Protecting Identifiers in Human Subjects Data

Introduction to concepts and basic techniques for disclosure analysis and protection of personal and health identifiers in research data for public or restricted access, following applicable JHU data governance policies. See Overview section for details.

Protecting identifiers during data collection

Protecting identifiers during data collection

Before collecting human subjects data in the field or clinic:Codebook pseudonyms

  • If recruiting participants, keep their contact info secure and separate from materials you bring to the field.
  • Prior to data collection, prepare an anonymization scheme and/or secure key code list.
  • Document identifiers and their substitutions in a secure list or codebook. Note which variables could contain indirect identifiers to check when de-identifying the data.

During collection: Use passwords/encryption for mobile devices. Use pseudonyms/codes vs. bringing participant info to research sites. Collect only the identifiers necessary for the research.

In the project office: 

  • Turn on full disk encryption (Bitlocker for Windows, FileVault for Mac). This is an institutional requirement. [See IT@JH's Device Encryption policy] Sensitive files, however, may become accessible to hackers (or human error) once logged in. Programs like Veracrypt can encrypt identifier files and folders when not in use, and especially before transmitting to cloud backup or colleagues.
  • Keep subject ID codes and master keys separate from data, encrypted. 
  • Use the codebook or data dictionary to flag at-risk variables to alter before sharing, e.g., values to ranges or broader categories.

During analysis

Finding and removing identifiers during data analysis

It is often most efficient to locate and change identifiers encountered while analyzing the data, rather than hunting for them at a project’s end.

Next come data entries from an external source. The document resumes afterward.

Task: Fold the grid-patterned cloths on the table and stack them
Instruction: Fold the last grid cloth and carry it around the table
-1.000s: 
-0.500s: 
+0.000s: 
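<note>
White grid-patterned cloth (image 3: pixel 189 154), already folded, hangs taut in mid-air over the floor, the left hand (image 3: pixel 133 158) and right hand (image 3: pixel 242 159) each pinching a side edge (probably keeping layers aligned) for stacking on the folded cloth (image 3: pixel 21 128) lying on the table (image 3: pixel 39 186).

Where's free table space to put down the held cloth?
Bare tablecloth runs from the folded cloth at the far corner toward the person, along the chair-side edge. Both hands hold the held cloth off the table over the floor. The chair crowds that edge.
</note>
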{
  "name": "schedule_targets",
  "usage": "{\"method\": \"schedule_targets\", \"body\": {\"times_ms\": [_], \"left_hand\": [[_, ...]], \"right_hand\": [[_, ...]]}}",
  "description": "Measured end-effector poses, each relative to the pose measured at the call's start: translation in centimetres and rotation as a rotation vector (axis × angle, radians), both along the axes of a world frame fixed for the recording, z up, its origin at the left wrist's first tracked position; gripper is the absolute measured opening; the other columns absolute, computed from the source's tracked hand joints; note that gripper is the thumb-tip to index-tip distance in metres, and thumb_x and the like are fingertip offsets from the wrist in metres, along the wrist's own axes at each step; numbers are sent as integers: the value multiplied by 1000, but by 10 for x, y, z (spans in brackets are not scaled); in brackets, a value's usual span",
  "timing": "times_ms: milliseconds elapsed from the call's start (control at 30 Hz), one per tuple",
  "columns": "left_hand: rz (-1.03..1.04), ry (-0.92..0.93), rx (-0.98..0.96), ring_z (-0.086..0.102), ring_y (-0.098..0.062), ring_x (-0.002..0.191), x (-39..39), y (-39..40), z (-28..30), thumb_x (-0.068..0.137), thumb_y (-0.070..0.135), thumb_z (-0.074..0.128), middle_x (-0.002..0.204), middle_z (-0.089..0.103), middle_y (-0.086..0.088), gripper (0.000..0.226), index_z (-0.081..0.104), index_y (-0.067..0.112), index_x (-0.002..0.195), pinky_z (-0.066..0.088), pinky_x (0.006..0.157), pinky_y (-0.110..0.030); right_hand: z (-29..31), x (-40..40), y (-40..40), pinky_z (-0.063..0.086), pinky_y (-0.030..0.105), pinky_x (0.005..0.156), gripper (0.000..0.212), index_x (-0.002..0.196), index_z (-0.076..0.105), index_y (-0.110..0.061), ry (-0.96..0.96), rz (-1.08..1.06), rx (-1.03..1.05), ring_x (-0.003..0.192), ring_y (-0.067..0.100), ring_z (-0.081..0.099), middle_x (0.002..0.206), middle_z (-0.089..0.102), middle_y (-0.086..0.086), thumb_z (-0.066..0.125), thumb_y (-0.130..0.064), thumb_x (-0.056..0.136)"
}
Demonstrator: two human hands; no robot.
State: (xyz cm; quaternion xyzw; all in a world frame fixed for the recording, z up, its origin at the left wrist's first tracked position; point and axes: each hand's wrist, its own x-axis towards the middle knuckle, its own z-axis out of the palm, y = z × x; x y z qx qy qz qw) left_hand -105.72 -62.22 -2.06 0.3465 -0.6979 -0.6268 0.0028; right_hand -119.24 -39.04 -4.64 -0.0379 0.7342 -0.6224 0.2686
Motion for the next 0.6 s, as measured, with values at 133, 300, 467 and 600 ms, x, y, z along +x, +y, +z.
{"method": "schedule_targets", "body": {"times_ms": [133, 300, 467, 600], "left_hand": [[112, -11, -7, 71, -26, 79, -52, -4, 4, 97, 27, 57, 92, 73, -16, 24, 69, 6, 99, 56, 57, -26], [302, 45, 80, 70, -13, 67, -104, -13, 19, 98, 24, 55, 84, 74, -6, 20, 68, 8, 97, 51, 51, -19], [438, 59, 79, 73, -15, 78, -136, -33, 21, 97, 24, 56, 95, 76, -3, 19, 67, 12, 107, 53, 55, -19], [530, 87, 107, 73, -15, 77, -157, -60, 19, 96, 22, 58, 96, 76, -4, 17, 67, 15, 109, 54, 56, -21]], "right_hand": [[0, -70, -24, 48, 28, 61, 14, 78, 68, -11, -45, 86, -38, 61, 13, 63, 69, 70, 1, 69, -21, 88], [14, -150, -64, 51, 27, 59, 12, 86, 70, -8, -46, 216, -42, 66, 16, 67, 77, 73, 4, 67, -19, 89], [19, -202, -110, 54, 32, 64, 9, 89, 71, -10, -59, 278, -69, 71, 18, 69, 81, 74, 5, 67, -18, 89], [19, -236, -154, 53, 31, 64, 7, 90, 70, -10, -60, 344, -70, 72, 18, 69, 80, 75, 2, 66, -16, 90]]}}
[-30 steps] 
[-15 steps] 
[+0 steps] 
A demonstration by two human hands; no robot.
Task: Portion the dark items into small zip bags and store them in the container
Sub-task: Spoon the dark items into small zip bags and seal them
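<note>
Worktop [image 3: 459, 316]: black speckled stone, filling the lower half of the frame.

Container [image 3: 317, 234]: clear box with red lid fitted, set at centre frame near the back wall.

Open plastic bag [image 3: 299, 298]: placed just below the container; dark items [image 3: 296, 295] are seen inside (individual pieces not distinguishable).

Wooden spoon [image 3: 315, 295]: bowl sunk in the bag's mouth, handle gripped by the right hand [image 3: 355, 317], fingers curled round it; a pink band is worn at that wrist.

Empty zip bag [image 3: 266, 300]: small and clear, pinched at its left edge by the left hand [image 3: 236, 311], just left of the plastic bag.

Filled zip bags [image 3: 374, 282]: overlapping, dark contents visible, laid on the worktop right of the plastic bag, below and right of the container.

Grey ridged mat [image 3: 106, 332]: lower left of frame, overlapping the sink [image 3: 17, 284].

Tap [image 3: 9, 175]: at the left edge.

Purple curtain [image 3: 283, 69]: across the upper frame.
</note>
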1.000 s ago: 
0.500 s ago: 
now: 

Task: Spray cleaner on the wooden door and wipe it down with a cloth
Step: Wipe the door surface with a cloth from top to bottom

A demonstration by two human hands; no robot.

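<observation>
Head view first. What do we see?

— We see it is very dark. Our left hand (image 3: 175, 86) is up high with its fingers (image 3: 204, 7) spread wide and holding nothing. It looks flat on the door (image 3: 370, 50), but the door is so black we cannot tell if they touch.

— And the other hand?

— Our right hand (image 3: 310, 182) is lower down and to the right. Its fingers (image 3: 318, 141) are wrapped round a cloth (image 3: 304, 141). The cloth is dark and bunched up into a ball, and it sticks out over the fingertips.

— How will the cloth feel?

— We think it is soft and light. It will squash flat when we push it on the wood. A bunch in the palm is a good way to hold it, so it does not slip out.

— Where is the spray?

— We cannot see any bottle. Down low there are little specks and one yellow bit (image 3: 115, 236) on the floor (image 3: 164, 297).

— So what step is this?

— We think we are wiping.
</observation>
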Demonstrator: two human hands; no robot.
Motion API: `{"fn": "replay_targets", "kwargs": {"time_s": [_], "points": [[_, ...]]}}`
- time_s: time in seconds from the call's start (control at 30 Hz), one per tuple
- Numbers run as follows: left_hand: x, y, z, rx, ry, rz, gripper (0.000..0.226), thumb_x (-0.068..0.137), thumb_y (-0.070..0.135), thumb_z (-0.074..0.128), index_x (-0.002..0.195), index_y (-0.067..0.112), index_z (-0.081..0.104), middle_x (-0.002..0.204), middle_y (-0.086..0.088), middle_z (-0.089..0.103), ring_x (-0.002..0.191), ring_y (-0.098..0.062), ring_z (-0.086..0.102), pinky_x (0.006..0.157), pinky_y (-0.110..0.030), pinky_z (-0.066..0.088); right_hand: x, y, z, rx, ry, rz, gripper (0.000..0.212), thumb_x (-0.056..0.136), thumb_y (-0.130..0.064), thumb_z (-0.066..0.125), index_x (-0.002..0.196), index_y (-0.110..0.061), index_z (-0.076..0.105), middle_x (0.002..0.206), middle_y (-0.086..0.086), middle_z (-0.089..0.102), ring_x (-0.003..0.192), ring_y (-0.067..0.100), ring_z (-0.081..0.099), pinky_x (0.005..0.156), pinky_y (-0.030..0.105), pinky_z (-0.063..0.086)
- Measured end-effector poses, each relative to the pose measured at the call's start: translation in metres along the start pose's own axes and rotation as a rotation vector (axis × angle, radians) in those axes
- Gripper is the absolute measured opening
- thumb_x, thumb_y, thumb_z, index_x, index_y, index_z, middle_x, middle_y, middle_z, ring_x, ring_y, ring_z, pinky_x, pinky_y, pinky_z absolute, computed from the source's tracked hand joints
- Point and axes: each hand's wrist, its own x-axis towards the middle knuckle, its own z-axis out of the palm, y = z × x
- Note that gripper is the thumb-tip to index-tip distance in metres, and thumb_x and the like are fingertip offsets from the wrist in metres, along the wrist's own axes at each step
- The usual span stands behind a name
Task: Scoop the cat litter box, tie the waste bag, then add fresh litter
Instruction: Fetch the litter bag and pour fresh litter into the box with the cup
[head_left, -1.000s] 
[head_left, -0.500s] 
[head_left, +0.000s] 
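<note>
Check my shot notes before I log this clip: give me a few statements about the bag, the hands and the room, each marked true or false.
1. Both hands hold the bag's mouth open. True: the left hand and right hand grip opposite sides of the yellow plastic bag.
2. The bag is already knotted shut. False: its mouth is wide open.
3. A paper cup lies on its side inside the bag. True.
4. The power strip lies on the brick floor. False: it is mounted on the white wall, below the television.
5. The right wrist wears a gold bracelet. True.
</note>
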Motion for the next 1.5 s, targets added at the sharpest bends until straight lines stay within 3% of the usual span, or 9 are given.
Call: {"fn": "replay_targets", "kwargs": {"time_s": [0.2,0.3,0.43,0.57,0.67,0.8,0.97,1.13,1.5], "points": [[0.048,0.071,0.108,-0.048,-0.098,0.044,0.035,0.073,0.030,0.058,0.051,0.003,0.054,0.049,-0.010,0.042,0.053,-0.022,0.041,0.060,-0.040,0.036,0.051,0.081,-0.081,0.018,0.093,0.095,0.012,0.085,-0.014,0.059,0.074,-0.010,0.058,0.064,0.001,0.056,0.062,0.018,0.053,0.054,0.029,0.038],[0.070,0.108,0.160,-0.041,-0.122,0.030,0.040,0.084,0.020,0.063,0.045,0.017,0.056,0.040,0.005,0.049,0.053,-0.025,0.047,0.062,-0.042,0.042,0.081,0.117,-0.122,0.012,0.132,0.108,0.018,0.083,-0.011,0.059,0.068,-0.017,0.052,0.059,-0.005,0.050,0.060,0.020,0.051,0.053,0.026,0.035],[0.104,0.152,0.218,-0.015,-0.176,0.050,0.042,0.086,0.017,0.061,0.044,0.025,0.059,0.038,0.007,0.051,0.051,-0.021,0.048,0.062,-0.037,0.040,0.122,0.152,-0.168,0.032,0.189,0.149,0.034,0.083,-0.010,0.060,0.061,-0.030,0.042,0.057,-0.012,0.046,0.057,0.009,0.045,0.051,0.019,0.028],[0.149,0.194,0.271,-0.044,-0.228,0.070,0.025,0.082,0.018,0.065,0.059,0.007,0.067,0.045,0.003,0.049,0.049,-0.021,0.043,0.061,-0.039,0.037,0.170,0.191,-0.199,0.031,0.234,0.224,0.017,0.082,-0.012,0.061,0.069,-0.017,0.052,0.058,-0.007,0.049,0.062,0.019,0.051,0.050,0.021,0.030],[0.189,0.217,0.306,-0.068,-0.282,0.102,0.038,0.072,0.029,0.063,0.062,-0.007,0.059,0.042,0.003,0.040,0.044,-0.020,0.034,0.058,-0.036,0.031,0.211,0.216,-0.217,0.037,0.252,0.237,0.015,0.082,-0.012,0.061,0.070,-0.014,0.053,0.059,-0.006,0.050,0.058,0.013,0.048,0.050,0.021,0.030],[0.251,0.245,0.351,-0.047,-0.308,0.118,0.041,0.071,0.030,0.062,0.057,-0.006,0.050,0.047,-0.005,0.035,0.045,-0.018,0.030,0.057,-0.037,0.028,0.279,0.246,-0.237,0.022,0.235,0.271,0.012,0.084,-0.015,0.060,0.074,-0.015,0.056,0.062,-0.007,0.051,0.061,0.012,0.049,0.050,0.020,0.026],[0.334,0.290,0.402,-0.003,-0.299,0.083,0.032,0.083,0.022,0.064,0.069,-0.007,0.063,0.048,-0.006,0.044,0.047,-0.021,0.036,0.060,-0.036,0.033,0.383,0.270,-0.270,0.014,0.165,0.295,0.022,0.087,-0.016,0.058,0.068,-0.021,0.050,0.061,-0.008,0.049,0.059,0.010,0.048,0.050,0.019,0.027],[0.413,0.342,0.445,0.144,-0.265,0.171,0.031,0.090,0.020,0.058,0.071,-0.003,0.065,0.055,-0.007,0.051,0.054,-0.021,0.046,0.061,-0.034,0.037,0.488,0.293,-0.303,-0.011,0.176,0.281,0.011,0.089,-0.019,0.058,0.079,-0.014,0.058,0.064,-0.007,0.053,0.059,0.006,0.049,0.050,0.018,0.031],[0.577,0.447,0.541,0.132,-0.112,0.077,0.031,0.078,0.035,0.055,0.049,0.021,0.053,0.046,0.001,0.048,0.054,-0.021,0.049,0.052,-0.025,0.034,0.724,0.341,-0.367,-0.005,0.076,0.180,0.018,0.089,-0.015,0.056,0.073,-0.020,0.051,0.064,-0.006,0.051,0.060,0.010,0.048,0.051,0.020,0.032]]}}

Create a working copy of data for altering identifiers. Use data analysis software to mark instances of identifiers to find and change later:

Tabular data

  • For tabular data, clone columns to alter identifiers next to their original value to use in a shared version.
  • Look for outliers, participants having uncommon combinations of variables that can become indirect identifiers
  • Some software tools help locate identifiers, such as by identifying addresses or names. Others can assist in manually marking identifiers to change, such as Qualitative Data Analysis software that can directly code untranscribed audio/video files. [List of software tools to assist in disclosure protection]
  • The goal is to create a working version of data for analysis with mostly de-identified variables either in use or marked for removal of shared versions.